Horace, who is considered by many as one of the greatest of all Latin poets (whose work later influenced Shakespeare), was the leading Roman lyric poet during the time of the great Roman emperor Augustus (1st Century B.C.) and a personal friend of the Caesar.  In the first book of his Epistles, Horace penned these words:

"He has half the deed done, who has Made a beginning."

A profound and insightful paradigm.  Sometimes we think that our transitions are simply three stages:  an ending, the neutral zone, and a new beginning.  But as Horace wisely reminds us, the new beginning is only "half the deed."  As William Bridges, an expert on life change and transition, points out, genuine beginnings depend upon "inner realignment," when we do the important work of aligning ourselves with not only the new external circumstances but also with our renewed identities, our new longings and desires, our emotional shifts corresponding to our external shifts.  Learning how to live with congruence where what's outside matches what's inside.  This isn't easy work and also takes time.

Here's the way Bridges describes it:

"It is unrealistic to expect someone to make a beginning like that of a sprinter coming out of the starting blocks.  Even when your outer situation is complete - you're on the new job, you're finally married, you're in your new house - the inner beginnings are still going on.  At such a time, people often say, 'I guess I'm just not used to this new situation yet,' but it would be more accurate to say that 'I'm not quite fully the new person yet - but I'm getting there.'"  (Transitions:  Making Sense of Life's Changes, p. 173)

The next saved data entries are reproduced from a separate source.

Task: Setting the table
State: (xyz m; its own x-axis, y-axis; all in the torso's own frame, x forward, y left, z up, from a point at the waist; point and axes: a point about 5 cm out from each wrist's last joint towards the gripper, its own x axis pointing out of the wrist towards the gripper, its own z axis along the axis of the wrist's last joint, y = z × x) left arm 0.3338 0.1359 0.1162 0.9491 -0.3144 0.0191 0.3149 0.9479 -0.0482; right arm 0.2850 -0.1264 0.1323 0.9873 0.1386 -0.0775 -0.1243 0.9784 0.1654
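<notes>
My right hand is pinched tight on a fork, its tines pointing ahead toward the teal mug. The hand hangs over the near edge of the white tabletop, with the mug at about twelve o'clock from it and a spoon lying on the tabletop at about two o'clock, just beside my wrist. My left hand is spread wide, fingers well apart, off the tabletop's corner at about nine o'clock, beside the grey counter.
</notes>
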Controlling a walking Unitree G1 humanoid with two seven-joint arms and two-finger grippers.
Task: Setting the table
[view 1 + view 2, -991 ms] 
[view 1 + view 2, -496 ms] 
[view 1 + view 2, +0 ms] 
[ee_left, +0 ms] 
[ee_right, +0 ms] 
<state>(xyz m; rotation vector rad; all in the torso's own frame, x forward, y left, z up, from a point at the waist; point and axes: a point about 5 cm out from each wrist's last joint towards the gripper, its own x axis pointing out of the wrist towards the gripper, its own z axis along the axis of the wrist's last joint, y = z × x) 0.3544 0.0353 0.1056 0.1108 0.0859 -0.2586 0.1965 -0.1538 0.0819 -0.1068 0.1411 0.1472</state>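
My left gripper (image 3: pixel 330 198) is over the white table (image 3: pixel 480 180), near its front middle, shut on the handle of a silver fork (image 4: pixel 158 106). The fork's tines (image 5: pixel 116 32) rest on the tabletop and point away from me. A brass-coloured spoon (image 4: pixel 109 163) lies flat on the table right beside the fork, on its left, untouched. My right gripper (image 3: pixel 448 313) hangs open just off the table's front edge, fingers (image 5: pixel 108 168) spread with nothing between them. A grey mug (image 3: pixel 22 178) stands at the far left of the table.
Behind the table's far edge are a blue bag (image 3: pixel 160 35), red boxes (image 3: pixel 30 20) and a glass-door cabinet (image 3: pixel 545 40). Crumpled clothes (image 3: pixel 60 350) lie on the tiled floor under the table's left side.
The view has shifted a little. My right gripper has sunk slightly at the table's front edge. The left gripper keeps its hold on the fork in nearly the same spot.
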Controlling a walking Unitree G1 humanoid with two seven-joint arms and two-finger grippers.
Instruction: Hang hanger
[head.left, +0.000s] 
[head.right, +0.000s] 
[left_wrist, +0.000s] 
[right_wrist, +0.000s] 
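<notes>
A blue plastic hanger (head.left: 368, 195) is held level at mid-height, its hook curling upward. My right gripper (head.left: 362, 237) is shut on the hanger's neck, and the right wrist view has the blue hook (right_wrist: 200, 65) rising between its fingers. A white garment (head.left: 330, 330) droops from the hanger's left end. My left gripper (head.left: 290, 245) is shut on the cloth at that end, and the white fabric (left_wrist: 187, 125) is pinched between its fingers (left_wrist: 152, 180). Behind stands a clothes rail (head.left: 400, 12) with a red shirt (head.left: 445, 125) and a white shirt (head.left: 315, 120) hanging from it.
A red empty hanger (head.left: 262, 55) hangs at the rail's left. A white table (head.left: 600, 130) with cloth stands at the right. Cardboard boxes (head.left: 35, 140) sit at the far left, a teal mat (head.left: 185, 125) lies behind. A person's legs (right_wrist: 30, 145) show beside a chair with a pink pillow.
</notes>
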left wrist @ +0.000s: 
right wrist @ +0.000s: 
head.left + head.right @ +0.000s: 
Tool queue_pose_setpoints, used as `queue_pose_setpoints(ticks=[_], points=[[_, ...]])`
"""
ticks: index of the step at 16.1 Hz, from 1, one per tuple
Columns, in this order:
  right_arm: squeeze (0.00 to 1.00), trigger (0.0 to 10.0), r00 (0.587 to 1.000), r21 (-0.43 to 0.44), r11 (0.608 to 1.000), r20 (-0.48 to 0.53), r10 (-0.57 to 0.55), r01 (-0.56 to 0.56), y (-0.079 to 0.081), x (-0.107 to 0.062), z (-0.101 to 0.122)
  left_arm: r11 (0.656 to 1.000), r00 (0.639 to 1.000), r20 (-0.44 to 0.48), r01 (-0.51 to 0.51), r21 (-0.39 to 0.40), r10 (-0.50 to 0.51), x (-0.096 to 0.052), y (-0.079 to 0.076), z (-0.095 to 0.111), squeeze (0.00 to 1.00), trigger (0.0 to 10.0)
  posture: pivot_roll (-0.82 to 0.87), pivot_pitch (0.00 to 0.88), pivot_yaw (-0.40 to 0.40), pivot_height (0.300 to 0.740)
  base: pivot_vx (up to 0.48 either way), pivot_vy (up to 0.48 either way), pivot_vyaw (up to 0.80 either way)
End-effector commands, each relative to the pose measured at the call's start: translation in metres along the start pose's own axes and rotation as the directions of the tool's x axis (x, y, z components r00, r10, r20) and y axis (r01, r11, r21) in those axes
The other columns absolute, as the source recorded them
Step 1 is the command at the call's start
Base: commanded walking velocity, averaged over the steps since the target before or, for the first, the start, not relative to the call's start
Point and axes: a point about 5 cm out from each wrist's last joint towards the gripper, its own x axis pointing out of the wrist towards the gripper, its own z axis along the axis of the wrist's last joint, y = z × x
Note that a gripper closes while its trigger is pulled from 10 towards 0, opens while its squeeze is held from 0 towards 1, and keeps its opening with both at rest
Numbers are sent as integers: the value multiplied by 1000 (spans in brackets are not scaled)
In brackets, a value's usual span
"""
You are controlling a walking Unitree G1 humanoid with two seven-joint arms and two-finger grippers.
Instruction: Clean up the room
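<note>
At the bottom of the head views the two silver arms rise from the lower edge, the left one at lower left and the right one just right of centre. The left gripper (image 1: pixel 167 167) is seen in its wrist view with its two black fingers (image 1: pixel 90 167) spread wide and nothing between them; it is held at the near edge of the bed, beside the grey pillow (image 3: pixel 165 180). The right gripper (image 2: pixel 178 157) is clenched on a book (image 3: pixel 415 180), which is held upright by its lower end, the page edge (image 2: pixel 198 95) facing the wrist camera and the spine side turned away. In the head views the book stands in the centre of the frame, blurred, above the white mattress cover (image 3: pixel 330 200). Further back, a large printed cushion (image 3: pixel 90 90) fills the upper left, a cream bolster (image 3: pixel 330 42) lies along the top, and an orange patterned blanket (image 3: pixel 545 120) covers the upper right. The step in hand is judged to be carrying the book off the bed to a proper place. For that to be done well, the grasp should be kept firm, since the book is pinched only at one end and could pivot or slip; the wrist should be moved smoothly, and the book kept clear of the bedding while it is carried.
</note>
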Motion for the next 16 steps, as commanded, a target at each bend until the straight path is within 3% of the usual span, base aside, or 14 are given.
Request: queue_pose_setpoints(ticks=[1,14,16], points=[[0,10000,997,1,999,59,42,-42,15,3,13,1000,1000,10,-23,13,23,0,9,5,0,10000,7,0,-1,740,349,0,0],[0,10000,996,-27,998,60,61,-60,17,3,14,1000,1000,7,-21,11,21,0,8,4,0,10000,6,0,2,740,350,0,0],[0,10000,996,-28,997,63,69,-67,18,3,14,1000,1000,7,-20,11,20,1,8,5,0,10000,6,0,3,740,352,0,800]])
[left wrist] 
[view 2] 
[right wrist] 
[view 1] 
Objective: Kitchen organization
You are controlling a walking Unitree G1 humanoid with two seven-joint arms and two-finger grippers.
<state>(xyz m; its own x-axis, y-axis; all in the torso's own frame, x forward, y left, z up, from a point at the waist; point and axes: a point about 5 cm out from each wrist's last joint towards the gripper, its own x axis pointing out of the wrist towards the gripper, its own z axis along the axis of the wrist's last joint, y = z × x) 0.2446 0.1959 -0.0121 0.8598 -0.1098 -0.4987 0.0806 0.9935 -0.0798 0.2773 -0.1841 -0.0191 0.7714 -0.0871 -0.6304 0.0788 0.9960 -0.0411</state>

So he suggests that during these new beginnings it is a time to be gentle with ourselves or with the other person, a time for the little supports and indulgences that make things easier.  And it's also a time to acknowledge that, as much as we long for them, new beginnings can be things that we often resist inside just as much as the loss-filled ending and the ambiguous and frustrating neutral zone were.  Cut ourselves some slack.

So surround yourself with some familiar things that conjure up good memories or warm feelings.  Don't jump into too many new things all at once so as not to short-circuit the current new beginning.  Postpone other major decisions.  Take it one step at a time.

This new beginning is a time to return "from the disengaged state and the wilderness to set about translating insight and idea into action and form."  Developing new commitments at home and work.  Re-engaging in new and strategic ways.  Re-negotiating old and new relationships.  It's doing the hard and what might seem like mundane work of getting established in the new beginning.  As the Zen saying goes, "After enlightenment, the laundry."

This is why so many spiritual and religious traditions developed practices and rituals to help them re-engage and move into the new beginnings.  They often couched their most important insights from their transitional experiences in the form of stories that could be remembered and retold again and again through rituals.

The Christian Eucharist retells and relives the story of Jesus' life and death and helps the participant re-engage in a resurrected identity.  The Jewish Passover retells and relives the Exodus story of deliverance and helps the participant re-engage in that identity of liberation.  Stories lived out through rituals and practices and symbols to empower an inner alignment with an outer reality.

Horace was right:  new beginnings are but the beginning of "a deed half done."

That's why the spiritual community I belong to here in San Francisco, Second Wind, is committed to our stories of past, present, and future.  We value entering into the great ancient and contemporary stories of faith and transition.  And in so doing, empower ourselves to live out effective new beginnings again and again.  Telling and respecting and valuing each other's stories is one of the ways we're "practicing" the art of transitions.